* Exercise requirements:
Search the data for the word "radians". Reproduce every line where it is found.

(Stored items from a collection)

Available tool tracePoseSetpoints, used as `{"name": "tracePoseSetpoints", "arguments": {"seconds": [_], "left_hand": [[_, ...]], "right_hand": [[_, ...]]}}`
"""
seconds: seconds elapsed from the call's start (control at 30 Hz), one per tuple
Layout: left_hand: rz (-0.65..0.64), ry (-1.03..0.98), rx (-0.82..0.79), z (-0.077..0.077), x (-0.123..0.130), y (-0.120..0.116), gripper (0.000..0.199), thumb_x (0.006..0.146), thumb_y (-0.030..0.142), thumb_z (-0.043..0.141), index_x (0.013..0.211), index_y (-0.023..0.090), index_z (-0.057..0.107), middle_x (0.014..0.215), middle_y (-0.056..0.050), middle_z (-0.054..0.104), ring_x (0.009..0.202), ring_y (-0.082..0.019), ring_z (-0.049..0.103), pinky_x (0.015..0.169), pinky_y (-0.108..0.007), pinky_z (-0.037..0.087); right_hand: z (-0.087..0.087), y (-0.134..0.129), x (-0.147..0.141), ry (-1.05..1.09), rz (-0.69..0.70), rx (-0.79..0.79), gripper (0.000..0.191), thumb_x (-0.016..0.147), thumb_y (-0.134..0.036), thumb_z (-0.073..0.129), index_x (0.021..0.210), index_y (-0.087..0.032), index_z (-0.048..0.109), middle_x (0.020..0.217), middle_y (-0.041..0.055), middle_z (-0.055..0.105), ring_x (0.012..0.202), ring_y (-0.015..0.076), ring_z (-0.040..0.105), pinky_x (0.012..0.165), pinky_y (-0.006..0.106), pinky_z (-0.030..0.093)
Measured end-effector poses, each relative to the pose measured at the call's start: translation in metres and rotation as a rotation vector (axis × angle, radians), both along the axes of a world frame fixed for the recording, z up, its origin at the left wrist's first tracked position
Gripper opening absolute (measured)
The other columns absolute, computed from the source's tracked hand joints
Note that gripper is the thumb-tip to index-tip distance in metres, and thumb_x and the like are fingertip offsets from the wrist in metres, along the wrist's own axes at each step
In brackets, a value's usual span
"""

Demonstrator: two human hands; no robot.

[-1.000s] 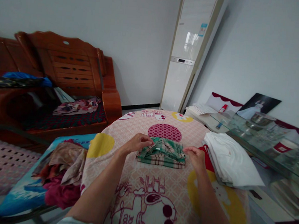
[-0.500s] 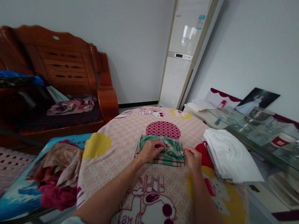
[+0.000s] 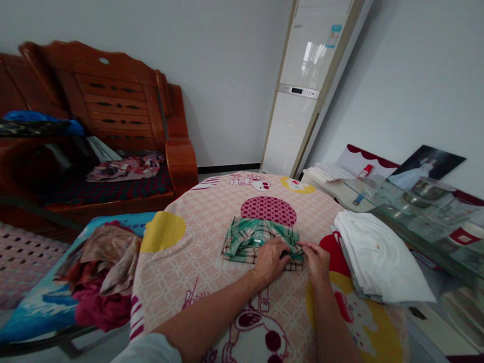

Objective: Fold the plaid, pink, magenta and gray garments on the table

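Observation:
A green, white and brown plaid shirt (image 3: 244, 240) lies folded into a flat rectangle on the round table, its collar and a small pale label facing up. My left hand (image 3: 272, 259) rests on the right half of the shirt, thumb and fingers curled together on its cloth. At the right edge, my right hand (image 3: 317, 260) pinches the fabric between thumb and fingertips. The cloth right under the left fingers is hidden.
A patterned tablecloth (image 3: 205, 229) covers the table. White folded clothes (image 3: 381, 255) lie at its right. Crumpled clothes (image 3: 107, 260) sit on a blue-covered seat at left. A glass shelf (image 3: 409, 221) stands right, a wooden sofa (image 3: 110, 100) at the back left.
My left hand has moved right across the shirt, closer to my right hand, uncovering the collar and label. My right hand stays at the right edge. The view has turned slightly left.

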State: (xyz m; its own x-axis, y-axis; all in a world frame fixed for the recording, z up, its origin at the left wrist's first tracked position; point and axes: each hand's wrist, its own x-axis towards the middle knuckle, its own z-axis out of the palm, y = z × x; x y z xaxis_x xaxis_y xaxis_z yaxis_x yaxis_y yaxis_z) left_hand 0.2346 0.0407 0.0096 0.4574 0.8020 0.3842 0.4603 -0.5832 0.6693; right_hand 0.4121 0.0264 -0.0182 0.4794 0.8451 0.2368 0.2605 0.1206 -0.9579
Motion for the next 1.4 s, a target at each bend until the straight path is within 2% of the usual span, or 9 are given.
{"name": "tracePoseSetpoints", "arguments": {"seconds": [0.2,0.4,0.57,0.73,0.97,1.1,1.2,1.3,1.4], "left_hand": [[0.009,-0.149,-0.143,0.007,0.003,0.004,0.008,0.078,0.013,0.059,0.076,0.017,0.065,0.078,-0.004,0.066,0.078,-0.018,0.06,0.074,-0.029,0.046],[-0.053,-0.464,-0.705,0.013,0.01,0.008,0.003,0.083,0.019,0.051,0.083,0.018,0.054,0.049,0.006,0.054,0.04,-0.011,0.052,0.043,-0.021,0.04],[-0.06,-0.649,-0.909,0.009,0.008,0.009,0.017,0.076,0.023,0.067,0.084,0.017,0.053,0.054,0.005,0.058,0.041,-0.01,0.056,0.042,-0.02,0.046],[-0.102,-0.628,-0.969,0.006,0.007,0.005,0.03,0.07,0.024,0.074,0.069,0.017,0.046,0.052,0.005,0.056,0.043,-0.011,0.059,0.043,-0.019,0.049],[-0.234,-0.75,-1.107,0.004,0.009,0.005,0.029,0.079,0.033,0.066,0.09,0.019,0.043,0.071,0.003,0.061,0.047,-0.013,0.065,0.042,-0.021,0.051],[-0.23,-0.741,-1.083,0.001,0.01,0.007,0.034,0.072,0.027,0.073,0.091,0.018,0.047,0.066,0.005,0.059,0.046,-0.012,0.063,0.044,-0.021,0.052],[-0.189,-0.67,-1.011,-0.002,0.014,0.005,0.029,0.069,0.023,0.075,0.081,0.016,0.049,0.06,0.005,0.057,0.045,-0.01,0.06,0.043,-0.02,0.05],[-0.168,-0.684,-0.988,-0.003,0.015,0.003,0.026,0.074,0.027,0.071,0.079,0.017,0.047,0.061,0.004,0.058,0.046,-0.011,0.062,0.043,-0.021,0.051],[-0.225,-0.736,-1.024,-0.002,0.014,0.003,0.031,0.077,0.035,0.068,0.088,0.019,0.045,0.069,0.004,0.062,0.047,-0.012,0.064,0.042,-0.021,0.051]], "right_hand": [[0.008,-0.002,-0.004,-0.017,0.0,0.01,0.024,0.068,-0.034,0.058,0.075,-0.02,0.076,0.076,0.0052,0.075,0.074,0.023,0.067,0.069,0.032,0.052],[0.014,-0.004,-0.007,0.044,-0.009,0.019,0.022,0.064,-0.032,0.059,0.072,-0.02,0.076,0.073,0.0043,0.075,0.072,0.0226,0.067,0.069,0.032,0.051],[0.014,-0.005,-0.008,0.034,-0.011,0.033,0.022,0.065,-0.031,0.06,0.073,-0.02,0.076,0.072,0.0038,0.075,0.071,0.0221,0.066,0.069,0.032,0.051],[0.012,-0.004,-0.006,-0.007,-0.011,0.031,0.023,0.067,-0.033,0.059,0.074,-0.02,0.076,0.074,0.0044,0.075,0.073,0.0225,0.067,0.07,0.032,0.051],[0.008,-0.003,-0.002,-0.035,0.021,0.025,0.024,0.068,-0.032,0.057,0.077,-0.021,0.076,0.076,0.0044,0.076,0.075,0.0225,0.068,0.071,0.033,0.052],[0.007,-0.003,-0.001,-0.054,0.038,0.019,0.025,0.069,-0.034,0.058,0.079,-0.021,0.077,0.08,0.0055,0.076,0.077,0.023,0.069,0.073,0.033,0.053],[0.008,-0.005,0.0,-0.073,0.042,0.008,0.025,0.068,-0.034,0.06,0.081,-0.02,0.076,0.082,0.006,0.076,0.077,0.0228,0.069,0.074,0.033,0.053],[0.01,-0.007,0.001,-0.192,-0.026,-0.001,0.023,0.07,-0.037,0.062,0.077,-0.019,0.074,0.078,0.0055,0.074,0.071,0.0212,0.067,0.069,0.03,0.051],[0.014,-0.01,0.0,-0.422,-0.111,-0.036,0.03,0.076,-0.043,0.058,0.061,-0.019,0.067,0.058,0.002,0.065,0.056,0.0163,0.056,0.056,0.026,0.041]]}}
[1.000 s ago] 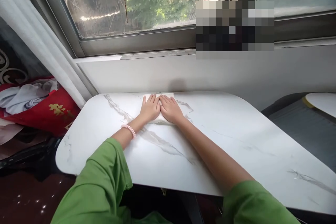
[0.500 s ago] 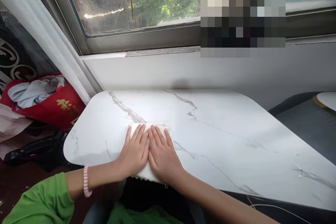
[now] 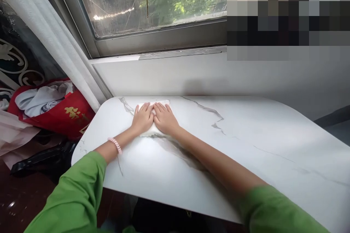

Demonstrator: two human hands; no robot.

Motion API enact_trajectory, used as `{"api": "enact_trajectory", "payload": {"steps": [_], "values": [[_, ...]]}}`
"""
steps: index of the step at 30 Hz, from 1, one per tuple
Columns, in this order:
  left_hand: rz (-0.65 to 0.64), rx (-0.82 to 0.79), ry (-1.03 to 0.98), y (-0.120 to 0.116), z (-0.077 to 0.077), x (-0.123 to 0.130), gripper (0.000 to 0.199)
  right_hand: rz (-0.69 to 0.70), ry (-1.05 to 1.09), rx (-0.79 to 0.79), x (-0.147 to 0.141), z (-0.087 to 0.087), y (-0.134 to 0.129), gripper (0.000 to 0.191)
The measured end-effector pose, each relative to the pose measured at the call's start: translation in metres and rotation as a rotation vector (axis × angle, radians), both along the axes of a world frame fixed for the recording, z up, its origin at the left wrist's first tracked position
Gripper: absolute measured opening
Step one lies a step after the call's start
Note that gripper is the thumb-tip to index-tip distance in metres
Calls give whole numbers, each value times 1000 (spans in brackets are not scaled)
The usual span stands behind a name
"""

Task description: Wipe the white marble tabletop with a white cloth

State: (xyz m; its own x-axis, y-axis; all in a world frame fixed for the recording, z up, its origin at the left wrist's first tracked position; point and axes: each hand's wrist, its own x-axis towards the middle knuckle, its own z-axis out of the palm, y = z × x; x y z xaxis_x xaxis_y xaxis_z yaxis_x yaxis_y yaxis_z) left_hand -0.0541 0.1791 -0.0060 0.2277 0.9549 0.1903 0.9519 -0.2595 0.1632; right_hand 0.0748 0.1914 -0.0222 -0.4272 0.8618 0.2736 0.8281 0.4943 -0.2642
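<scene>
My left hand (image 3: pixel 143 119) lies flat with its fingers stretched forward on a folded white cloth (image 3: pixel 154 130). Beside it my right hand (image 3: pixel 165 120) presses flat on the same cloth, and the thumbs meet in the middle. Most of the cloth is hidden under both palms; strips of it show beyond the fingertips and below the wrists. It rests near the far edge of a white table top (image 3: pixel 262 127) with grey marble veins. Around my left wrist is a pink coiled band (image 3: pixel 115 145).
A wall and a metal-framed window (image 3: pixel 164 38) rise behind the table's far edge. To the left hang a white curtain (image 3: pixel 51 32) and, below it, a red bag (image 3: pixel 62 113) stuffed with pale clothes. A black object (image 3: pixel 41 162) stands by the table's left end. The upper right is pixelated.
Both hands have slid the cloth forward, from the table's near edge to close to its far edge. My arms are stretched further out, and the view has shifted slightly.
</scene>
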Motion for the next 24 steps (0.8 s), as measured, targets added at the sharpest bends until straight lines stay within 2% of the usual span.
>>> {"api": "enact_trajectory", "payload": {"steps": [3,6,9,13,16,18,21,24], "values": [[6,7,-30,46,1,-6,41,-42,11,-9,-9,1,43,54],[-5,20,-45,75,1,-6,39,-76,24,0,-11,1,69,52],[-13,32,-36,87,0,-6,39,-87,30,7,-10,1,80,51],[-11,43,-11,85,-2,-4,39,-86,23,12,-8,1,79,51],[18,55,4,68,-3,0,40,-78,3,-9,-5,3,63,53],[21,62,12,47,-4,3,40,-78,-2,-23,-2,3,42,53],[-21,64,19,-2,-5,5,40,-79,3,-8,3,1,-8,53],[-67,71,28,-67,-4,2,42,-21,-17,52,7,-2,-73,54]]}}
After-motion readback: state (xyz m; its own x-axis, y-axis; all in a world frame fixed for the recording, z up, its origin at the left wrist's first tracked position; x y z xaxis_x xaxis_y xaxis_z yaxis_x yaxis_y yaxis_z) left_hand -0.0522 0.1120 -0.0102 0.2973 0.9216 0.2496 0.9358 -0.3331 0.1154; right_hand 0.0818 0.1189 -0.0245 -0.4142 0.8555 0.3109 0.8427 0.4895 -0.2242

* Output of the task:
Measured end-effector poses, each relative to the pose measured at the call's start: translation in metres and rotation as a rotation vector (axis × angle, radians), both along the axes of a world frame fixed for the recording, z up, its origin at the left wrist's first tracked position
The measured end-effector pose, each relative to the pose measured at the call's start: translation in metres and rotation as a rotation vector (axis × angle, radians), both along the axes of a world frame fixed for the recording, z up, its origin at the left wrist's first tracked position

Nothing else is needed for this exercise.